ACTIVITY: The data below holds the lines to copy: everything from the line containing "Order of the" to the line containing "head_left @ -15", both ends included, set down exactly.

..........

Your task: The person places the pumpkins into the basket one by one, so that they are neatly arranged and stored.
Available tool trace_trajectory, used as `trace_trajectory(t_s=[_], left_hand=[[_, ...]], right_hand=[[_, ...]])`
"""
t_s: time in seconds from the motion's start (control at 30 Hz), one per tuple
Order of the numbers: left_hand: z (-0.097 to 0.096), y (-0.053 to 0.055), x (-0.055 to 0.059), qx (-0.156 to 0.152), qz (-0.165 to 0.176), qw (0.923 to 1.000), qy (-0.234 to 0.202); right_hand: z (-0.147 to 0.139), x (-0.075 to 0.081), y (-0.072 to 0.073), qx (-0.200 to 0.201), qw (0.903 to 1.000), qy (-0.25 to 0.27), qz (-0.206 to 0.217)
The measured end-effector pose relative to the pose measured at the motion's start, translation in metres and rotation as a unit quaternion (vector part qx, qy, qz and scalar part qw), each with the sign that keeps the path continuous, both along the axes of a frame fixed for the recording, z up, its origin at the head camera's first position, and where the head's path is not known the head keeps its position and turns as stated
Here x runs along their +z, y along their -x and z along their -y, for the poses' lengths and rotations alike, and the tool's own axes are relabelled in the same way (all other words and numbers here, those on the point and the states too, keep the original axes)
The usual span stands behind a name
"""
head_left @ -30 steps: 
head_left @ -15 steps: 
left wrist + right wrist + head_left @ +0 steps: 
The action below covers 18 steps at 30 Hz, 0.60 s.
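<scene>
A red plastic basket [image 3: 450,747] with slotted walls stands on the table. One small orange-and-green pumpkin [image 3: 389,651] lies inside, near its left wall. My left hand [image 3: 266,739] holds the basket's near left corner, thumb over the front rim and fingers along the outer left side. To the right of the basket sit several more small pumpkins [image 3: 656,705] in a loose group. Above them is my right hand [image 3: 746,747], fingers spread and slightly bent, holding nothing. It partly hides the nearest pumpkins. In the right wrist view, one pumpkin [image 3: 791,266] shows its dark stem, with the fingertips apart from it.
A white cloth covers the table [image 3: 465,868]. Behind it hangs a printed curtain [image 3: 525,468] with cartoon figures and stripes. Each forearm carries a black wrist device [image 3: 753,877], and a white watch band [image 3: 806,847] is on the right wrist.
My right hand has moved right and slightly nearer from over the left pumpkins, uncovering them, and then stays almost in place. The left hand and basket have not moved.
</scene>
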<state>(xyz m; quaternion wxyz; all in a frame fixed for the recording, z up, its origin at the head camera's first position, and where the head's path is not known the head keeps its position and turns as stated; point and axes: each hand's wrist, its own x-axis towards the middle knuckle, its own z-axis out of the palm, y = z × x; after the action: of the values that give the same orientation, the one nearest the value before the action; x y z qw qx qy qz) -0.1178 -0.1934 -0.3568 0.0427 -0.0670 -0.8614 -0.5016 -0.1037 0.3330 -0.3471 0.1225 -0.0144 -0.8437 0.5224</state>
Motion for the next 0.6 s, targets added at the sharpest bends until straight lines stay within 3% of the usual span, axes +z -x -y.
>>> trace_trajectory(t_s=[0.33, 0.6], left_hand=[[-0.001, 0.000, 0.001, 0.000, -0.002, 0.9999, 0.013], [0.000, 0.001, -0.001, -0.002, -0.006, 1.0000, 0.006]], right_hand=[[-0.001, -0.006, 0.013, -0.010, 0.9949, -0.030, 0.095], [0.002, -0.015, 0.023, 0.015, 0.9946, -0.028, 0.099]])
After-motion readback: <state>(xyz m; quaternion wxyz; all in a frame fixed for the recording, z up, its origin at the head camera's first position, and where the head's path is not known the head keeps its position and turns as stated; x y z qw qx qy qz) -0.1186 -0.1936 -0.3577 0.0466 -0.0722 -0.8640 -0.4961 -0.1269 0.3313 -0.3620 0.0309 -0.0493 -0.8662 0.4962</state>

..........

TASK SOLUTION:
Order of the numbers: left_hand: z (-0.097 to 0.096), y (-0.053 to 0.055), x (-0.055 to 0.059), qx (-0.156 to 0.152), qz (-0.165 to 0.176), qw (0.923 to 1.000), qy (-0.234 to 0.202); right_hand: z (-0.147 to 0.139), x (-0.075 to 0.081), y (-0.072 to 0.073), qx (-0.200 to 0.201), qw (0.903 to 1.000), qy (-0.25 to 0.27), qz (-0.206 to 0.217)
The measured end-effector pose relative to the pose measured at the motion's start, translation in metres and rotation as a unit quaternion (vector part qx, qy, qz and scalar part qw), each with the sign that keeps the path continuous, both along the axes of a frame fixed for the recording, z up, its origin at the head camera's first position, and where the head's path is not known the head keeps its position and turns as stated
Here x runs along their +z, y along their -x and z along their -y, for the poses' lengths and rotations alike, and the tool's own axes are relabelled in the same way (all other words and numbers here, those on the point and the states too, keep the original axes)
The usual span stands behind a name
"""
head_left @ -30 steps: 
head_left @ -15 steps: 

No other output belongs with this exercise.